Leonardo da Vinci’s Salvator Mundi and the 2001 Ferrari sold at Sotheby’s.
Biggest Trend: Cross-Genre Sales
We all know postwar and contemporary is the most profitable category in the auction business—and this season, specialists proved just how far they would go to get in on the action. Christie’s notoriously included Leonardo da Vinci‘s 500-year-old Salvator Mundi in its evening postwar and contemporary sale, while Sotheby’s threw in a 2001 Ferrari (yes, an actual car) alongside Bacon and Warhol. (Sotheby’s, perhaps admirably, did not even try to offer an art-historical justification for the move. Grégoire Billault, the head of the sale, told the FT: “To call it a work of art is maybe pushing it and it isn’t to everyone’s liking, but it is contemporary and beautiful and chimes with our generation.”)
Phillips also pushed the boundaries of its contemporary evening sale—though to a much less radical extent—by including a Picasso work on paper, Portrait de femme endormie III (1946). Buyers didn’t seem to mind: It sold for $9.3 million, nearly nine times its high estimate.
Marc Chagall’s Les Amoureux (1928). Image courtesy Sotheby’s. © 2017 Artists Rights Society (ARS), New York / ADAGP, Paris
Most Improved: Impressionism
The Impressionist and Modern market—“which has been considered dying or dead,” in the words of Allan Schwartzman, the co-founder of Art Agency Partners—“was extraordinarily alive and healthy.” The challenge for the sector is not the market or taste, Schwartzman says, but “access to great material.” Both houses lodged their best totals for the category in recent seasons. Sotheby’s pulled in $311 million, compared with $213 million this past spring and $196 million in fall 2016. Meanwhile, Christie’s touted its $531 million total as the best in a decade, and it easily eclipsed the $318.6 million total this past spring and $279 million last fall.
Alex Rotter and Loic Gouzer conferring at the height of the phone-bidding during the evening sale at Christie’s. Eduardo Munoz Alvarez/Getty Images.

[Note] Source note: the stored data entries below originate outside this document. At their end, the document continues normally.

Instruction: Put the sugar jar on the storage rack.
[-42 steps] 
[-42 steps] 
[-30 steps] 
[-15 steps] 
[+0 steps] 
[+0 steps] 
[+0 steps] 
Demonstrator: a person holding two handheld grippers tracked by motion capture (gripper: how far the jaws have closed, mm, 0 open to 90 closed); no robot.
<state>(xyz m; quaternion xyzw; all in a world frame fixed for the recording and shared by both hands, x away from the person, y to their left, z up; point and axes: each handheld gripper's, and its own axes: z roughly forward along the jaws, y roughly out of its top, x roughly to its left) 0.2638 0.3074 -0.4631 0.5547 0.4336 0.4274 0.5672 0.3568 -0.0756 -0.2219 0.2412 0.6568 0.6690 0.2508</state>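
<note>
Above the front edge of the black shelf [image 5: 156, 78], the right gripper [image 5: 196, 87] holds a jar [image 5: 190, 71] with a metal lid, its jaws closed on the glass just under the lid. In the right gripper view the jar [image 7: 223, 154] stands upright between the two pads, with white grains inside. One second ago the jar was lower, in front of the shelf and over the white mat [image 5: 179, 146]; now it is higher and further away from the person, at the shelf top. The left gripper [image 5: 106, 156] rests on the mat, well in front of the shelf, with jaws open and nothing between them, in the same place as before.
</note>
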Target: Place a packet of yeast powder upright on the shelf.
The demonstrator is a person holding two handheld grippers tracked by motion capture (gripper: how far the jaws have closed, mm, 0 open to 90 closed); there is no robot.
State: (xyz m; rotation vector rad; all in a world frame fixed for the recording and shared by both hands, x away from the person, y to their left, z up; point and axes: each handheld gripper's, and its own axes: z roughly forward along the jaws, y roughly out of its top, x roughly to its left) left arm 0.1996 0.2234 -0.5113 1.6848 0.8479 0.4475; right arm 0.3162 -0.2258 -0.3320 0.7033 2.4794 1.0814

Biggest Increment: $30 Million
Even in eight-figure nosebleed territory, bids at auction tend to climb in increments of $500,000 or $1 million on average. (Hey, you don’t get rich by spending money willy-nilly.) Jaws were already starting to drop during the 19-minute contest for Leonardo da Vinci’s Salvator Mundi when the bidding started jumping in $10 million increments. Then, Alex Rotter stunned the room when he jumped from $370 million to $400 million on behalf of his client, knocking out the competition and securing the work for the highest price in auction history with arguably the largest increment ever lodged in a public auction.